At other times, though, producers purposefully hire directors with a high level of taste, skill, and vision, and count on them to get their ship launched in the right direction. And then they take the helm themselves and follow course. Clark Johnson's work on the first episodes of The Wire and The Shield come to mind, as does James Burrows' staggering list of sitcom pilots.

Given how rigid a TV series' style quickly becomes, it can be an interesting experiment for auteurists to see how their favorite directors submit to the will of the system. When Quentin Tarantino directed episodes of ER and CSI, he was able to smuggle in some of his own personal style, and even reaching back to the early careers of Robert Altman, Steven Spielberg, and Sam Peckinpah, their TV work often bears traces of what they would later do when they had total control. At its purest, directing is supposed to be about framing, camera moves, and managing performances, and sometimes it's easier to discern how directors handle those elements when most of the stylistic choices have already been made for them.

In the end, though, TV is a fundamentally different medium from cinema—in terms of storytelling, if nothing else—and while some directors shine on both the big and small screens, the ranks of directors who can be exclusively called "TV auteurs" is fairly small, and unlikely to swell any time soon.

 

 

Look! A Wagon Wheel!

Having grown up in the '70s and '80s, I watched copious amounts of Saturday-morning teevee. I remember the annoying PSAs on ABC featuring the Time For Timer guy, later parodied on Family Guy. I also vaguely remember, years earlier, that same character in a surreal educational cartoon about the human body. The most surreal element is that it involved Buffy and Jody from Family Affair. Through the magic of animation, they were inside the body of Uncle Bill and helped fight off an infection. Does this ring any bells? No one but my brother and I seem to remember this.

Gabe

Donna Bowman hankers for a hunka cheese:

Annoying? I think you misspelled "awesome" in your question, there, buddy. Timer actually began his career in the ABC Afterschool Special The Incredible, Indelible, Magical, Physical Mystery Trip, which aired in 1973. You're right about the plot, but wrong about the principals—nobody from Family Affair was involved. Your synapses appear to have crossed due to the similarity of the characters' names—Joey and Missey and their ailing Uncle Carl in the Afterschool Special, Jody and Buffy and their indulgent Uncle Bill in the series.
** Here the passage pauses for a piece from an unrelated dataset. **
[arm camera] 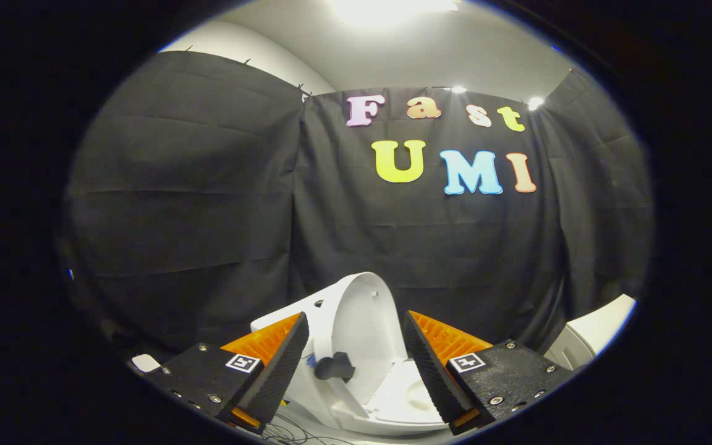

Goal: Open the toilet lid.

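Gripper view: my gripper [356, 364] is held out in front of me with its two fingers spread wide apart, nothing pinched between them, so it's released. Each finger carries a small square marker tag near its base. Between the fingers and just beyond them sits the toilet [387, 408], small and white, low down. The toilet lid [356, 315] is raised, standing close to upright and tilted a bit, its hollow inner face turned toward the seat side. A dark knob [334, 368] sticks out from the lid's lower part, close to my left finger [282, 358] but I can't tell if they touch. My right finger [430, 364] is beside the seat [408, 395], apart from the lid. The seat lies flat below the lid. Behind the toilet hangs the black cloth wall [207, 204], creased. A white rounded object [597, 330] shows beyond my right finger, off to the side; can't tell what it is. Thin cables [294, 429] lie on the floor just under the fingers. Bright ceiling light [387, 9] glares overhead.
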Demonstrator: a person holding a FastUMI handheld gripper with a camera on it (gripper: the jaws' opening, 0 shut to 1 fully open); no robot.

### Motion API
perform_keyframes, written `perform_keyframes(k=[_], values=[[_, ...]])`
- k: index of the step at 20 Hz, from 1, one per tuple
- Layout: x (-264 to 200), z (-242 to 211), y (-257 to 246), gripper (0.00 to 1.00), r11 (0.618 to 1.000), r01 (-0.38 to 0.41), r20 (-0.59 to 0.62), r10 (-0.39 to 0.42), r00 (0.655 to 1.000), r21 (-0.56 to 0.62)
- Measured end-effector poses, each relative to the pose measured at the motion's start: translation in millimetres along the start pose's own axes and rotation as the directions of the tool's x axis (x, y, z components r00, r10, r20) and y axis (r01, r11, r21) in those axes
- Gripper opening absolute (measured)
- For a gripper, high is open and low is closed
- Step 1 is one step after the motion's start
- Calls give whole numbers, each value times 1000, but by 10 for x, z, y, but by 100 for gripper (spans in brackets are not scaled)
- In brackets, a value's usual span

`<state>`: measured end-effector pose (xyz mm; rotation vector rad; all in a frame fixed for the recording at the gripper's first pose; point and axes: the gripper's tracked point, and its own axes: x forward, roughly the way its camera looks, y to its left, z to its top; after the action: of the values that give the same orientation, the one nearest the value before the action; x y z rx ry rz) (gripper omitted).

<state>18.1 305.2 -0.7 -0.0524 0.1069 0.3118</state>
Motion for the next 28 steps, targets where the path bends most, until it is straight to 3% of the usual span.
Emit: perform_keyframes(k=[11, 20, 28], values=[[-308, 448, -1862, 95, 990, 133, 137, -125, 983, -48], [-494, 598, -2552, 95, 990, 139, 137, -132, 982, -40], [-867, 180, -3061, 95, 982, 188, 83, -188, 979, 14]])
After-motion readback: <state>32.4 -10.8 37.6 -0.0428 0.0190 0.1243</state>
Voice actor and wacky comedian Len Maxwell provided the voice for Timer as he guided animated versions of the kids through their uncle's overweight, stressed-out, couch-potato body. Friz Freleng and David H. DePatie (who together are best known for the Pink Panther series) produced. Composer Edward Newmark contributed five original songs, including "Have A Heart." I'm betting anyone who saw the Timer bumpers on Saturday-morning television can make up their own words to that title and sing it in true vaudevillian-Timer style.

This was only the fifth Afterschool Special of the first season, and it proved so successful that a sequel was ordered up for Season 2: "A Magical Trip Through Little Red's Head." Lennie Weinrib, a prolific voice actor who wrote and starred as the title character in all 17 episodes of H.R. Pufnstuf, replaced Maxwell as Timer's voice. (He's called Timer, by the way, because he's the manifestation of your body's circadian rhythms, telling you when it's time to do this or that.) In this installment, he led two different kids, Larry and Carol, through a healthy teenaged Little Red Riding Hood's mind. Little Red seems like an odd role model for clean living, given the whole sexual tension with the wolf thing, but these were simpler times.

Weinrib continued to voice the character in his PSA incarnation on ABC, providing us with the immortal cheese-glorifying song and others, like this instructive video on making fruit-juice ice pops. (Kids: Don't ask the sketchy guys hanging out on the corner for any Sunshine On A Stick.)